Rutabaga & turnip are often called by the same name.  Yet they are two quite different vegetables.  Shall we get to the “root” of this culinary misunderstanding?  

The turnip, a member of the mustard family, has been around for at least 4,000 years.  This small, roundish vegetable is white with a purple crown and no neck.  It has a texture similar to a radish and a slightly peppery flavor that is a cross, I would say, between a tart fresh apple and a crisp radish.

Although turnips are generally sold with the tops removed, their thin green leaves are good in soups or steamed as greens.  Because of its high water content, turnip does not store well.

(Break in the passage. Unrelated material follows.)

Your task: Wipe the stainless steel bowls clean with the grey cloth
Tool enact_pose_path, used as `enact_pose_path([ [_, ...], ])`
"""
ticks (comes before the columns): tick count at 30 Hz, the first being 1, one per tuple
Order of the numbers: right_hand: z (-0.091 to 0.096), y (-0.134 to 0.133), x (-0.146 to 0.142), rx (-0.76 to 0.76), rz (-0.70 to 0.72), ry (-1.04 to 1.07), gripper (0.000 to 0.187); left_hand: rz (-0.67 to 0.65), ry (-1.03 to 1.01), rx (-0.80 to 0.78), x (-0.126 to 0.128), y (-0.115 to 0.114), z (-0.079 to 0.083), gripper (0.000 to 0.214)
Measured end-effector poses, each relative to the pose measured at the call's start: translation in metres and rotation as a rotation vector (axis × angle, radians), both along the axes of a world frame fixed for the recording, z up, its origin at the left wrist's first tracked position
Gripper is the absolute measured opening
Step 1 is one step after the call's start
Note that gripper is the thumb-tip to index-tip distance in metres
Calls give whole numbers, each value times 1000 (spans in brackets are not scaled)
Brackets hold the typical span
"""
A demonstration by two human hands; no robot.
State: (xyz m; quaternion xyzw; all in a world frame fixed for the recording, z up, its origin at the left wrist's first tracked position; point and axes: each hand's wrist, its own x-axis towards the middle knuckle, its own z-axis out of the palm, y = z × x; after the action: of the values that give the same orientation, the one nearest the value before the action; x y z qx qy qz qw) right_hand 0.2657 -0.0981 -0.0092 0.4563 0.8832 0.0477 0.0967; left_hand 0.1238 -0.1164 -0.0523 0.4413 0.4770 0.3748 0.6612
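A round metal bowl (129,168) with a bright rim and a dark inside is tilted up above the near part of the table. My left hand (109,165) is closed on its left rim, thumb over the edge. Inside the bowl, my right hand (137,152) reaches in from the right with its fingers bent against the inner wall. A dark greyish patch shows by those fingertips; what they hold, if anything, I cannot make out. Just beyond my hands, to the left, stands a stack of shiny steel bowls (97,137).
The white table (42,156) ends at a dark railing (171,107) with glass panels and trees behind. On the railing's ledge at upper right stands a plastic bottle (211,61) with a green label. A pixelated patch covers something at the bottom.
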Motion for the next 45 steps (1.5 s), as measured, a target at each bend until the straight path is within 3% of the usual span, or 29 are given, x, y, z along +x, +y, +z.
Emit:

While the small, white-fleshed turnip is one of Europe’s more popular vegetables, North Americans are generally more familiar with the stronger flavored rutabagas.  These vegetables are a descendant of Swedish _rotobagge_ (meaning “round root”), which led to it also being called a Swede or Swedish turnip.  Rutabaga is a large, yellowish-orange vegetable with a muted purple crown and a swollen, ridged neck where its bluish leaves were cut off.  It has a sweeter, stronger flavor and slightly more nutritional value than turnip.

When at the produce market, I look for smooth, firm, well-formed, blemish-free turnips & rutabagas.  Trust me when I say that _small turnips are less likely to be spongy in texture_.  I keep turnips in the refrigerator crisper drawer; but I store rutabagas in my cool basement.

Rutabagas are an ideal vegetable to include in a hearty lamb stew.  Along with grated turnips & carrot, they make a delicious three-root slaw.  And a thick cream-of-rutabaga soup is great sustenance on a cold winter’s day.  I think that the simplest method for preparing rutabaga is to honey-glaze it after boiling; it makes for a pleasant side dish to accompany roast capon or turkey.  I cook turnip less often:  My favorite ways to serve it are either roasted or stir-fried in a wok with fresh ginger.


----------



## thumpershere2 (Oct 31, 2004)

Thank you all for the recipes. They all sound really good.


----------